5 Note that the version of the DAC has a bug in it that corrupts the SQL text for an action. You will need to apply a patch over this release to be able to carry out the actions in this paper (available from Oracle Metalink, patch number TBA at the time of writing this paper), or install the release when it becomes available. As DAC actions cannot override the creation step for a table, only the truncate and analyze steps, you will add a new task action for the SIL_SalesInvoiceLinesFact task, that will run when the task is run in FULL mode, and that will drop the existing, non partitioned version of the table and recreate it using the required partitioning clause. To start this process, select Tools > Seed Data > Actions > Task Actions from the DAC application menu. At the Task Action dialog, press New to create a new action, call the action Create W_SALES_INVOICE_LINE_F Partitioned, save the action and click in the Value text box to set the table creation scripts.
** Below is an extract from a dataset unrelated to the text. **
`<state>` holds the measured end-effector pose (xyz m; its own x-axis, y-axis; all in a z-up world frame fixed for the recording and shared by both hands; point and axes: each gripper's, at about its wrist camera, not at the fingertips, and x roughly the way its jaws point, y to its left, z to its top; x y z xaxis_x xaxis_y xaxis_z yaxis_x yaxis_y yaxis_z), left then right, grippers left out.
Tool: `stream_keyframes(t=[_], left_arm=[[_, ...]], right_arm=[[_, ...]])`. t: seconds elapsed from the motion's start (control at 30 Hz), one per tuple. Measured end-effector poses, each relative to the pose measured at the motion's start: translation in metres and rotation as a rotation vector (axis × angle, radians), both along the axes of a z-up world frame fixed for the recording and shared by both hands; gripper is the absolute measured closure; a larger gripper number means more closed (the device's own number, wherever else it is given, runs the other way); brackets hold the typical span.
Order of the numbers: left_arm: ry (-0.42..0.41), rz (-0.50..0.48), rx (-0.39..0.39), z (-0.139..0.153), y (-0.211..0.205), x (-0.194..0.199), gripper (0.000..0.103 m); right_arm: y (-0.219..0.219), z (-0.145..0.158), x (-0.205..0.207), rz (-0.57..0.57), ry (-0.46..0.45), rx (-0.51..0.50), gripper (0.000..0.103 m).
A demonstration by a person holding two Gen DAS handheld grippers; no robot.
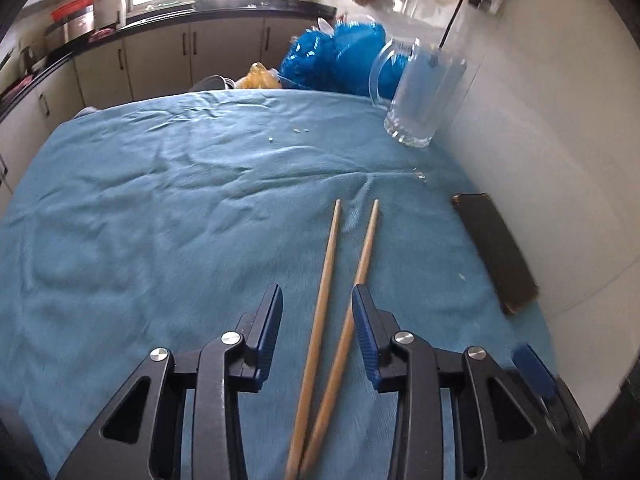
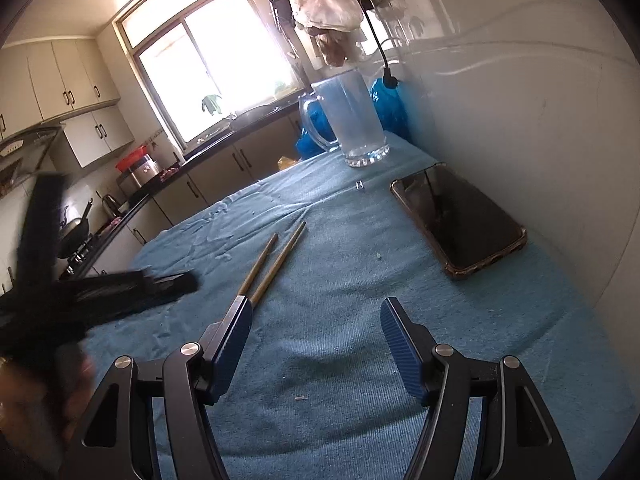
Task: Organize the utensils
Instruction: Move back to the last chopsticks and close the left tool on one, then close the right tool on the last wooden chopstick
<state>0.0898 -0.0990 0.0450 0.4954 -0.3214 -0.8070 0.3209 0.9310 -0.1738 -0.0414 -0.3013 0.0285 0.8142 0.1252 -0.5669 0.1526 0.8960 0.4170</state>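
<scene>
Two wooden chopsticks (image 1: 326,304) lie on the blue cloth, tips pointing away and spread slightly. My left gripper (image 1: 317,300) is open, its jaws on either side of the chopsticks, not closed on them. The chopsticks also show in the right wrist view (image 2: 272,260), left of centre. My right gripper (image 2: 316,316) is open and empty above the cloth, to the right of the chopsticks. A clear glass mug (image 1: 420,92) stands at the far right of the table by the wall; it also shows in the right wrist view (image 2: 352,120).
A dark phone (image 2: 460,220) lies on the blue cloth (image 2: 340,360) by the white wall, also in the left wrist view (image 1: 496,252). Blue bags (image 1: 336,56) sit beyond the table's far edge. Kitchen counters and cabinets (image 1: 160,52) stand behind. The left gripper appears blurred in the right wrist view (image 2: 100,284).
</scene>
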Motion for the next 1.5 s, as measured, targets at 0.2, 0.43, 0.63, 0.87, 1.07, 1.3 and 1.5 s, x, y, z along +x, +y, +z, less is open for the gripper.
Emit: stream_keyframes(t=[0.2,0.43,0.63,0.87,1.07,1.3,1.5], left_arm=[[0.055,-0.031,0.035,-0.025,-0.017,0.028,0.074],[0.035,-0.064,0.133,-0.029,-0.033,0.033,0.088],[0.086,0.002,0.124,-0.027,0.001,0.02,0.096],[0.108,0.052,0.103,-0.023,0.059,-0.04,0.096],[0.026,0.067,0.063,-0.025,0.079,-0.08,0.096],[0.024,0.091,-0.025,-0.025,0.092,-0.085,0.096],[0.035,0.09,-0.058,-0.026,0.097,-0.088,0.096]], right_arm=[[-0.01,-0.009,0.0,-0.003,0.013,0.082,0.032],[-0.003,-0.011,0.007,0.034,0.035,0.075,0.032],[-0.007,-0.016,0.009,0.015,0.06,0.094,0.032],[-0.01,-0.02,0.009,-0.008,0.081,0.1,0.032],[0.002,-0.017,0.022,0.07,0.165,0.086,0.032],[0.045,-0.007,0.093,0.246,0.302,-0.004,0.034],[0.083,-0.018,0.149,0.236,0.42,-0.189,0.063]])
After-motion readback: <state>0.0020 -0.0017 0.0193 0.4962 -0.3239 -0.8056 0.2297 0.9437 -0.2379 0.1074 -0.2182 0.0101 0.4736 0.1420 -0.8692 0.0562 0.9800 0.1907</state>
6 Using the action Value dialog, create two steps, one to drop the table and the other to create it. Make sure the drop step is listed above the create step is set to Continue on Fail, and enter the following SQL statement to drop the table: drop table w_sales_invoice_line_f For the create table step, do not check the Continue on Fail checkbox, then enter the appropriate table creation command into the SQL Statement text box, remembering to add the PARTITION BY clause to the script, and the COMPRESS clause if you would like the table to be compressed as well. create table w_sales_invoice_line_f (sales_ordln_id varchar2(80 char), x_custom varchar2(80 char) compress partition by range (cost_center_wid) (partition cc_1 values less tan 4000).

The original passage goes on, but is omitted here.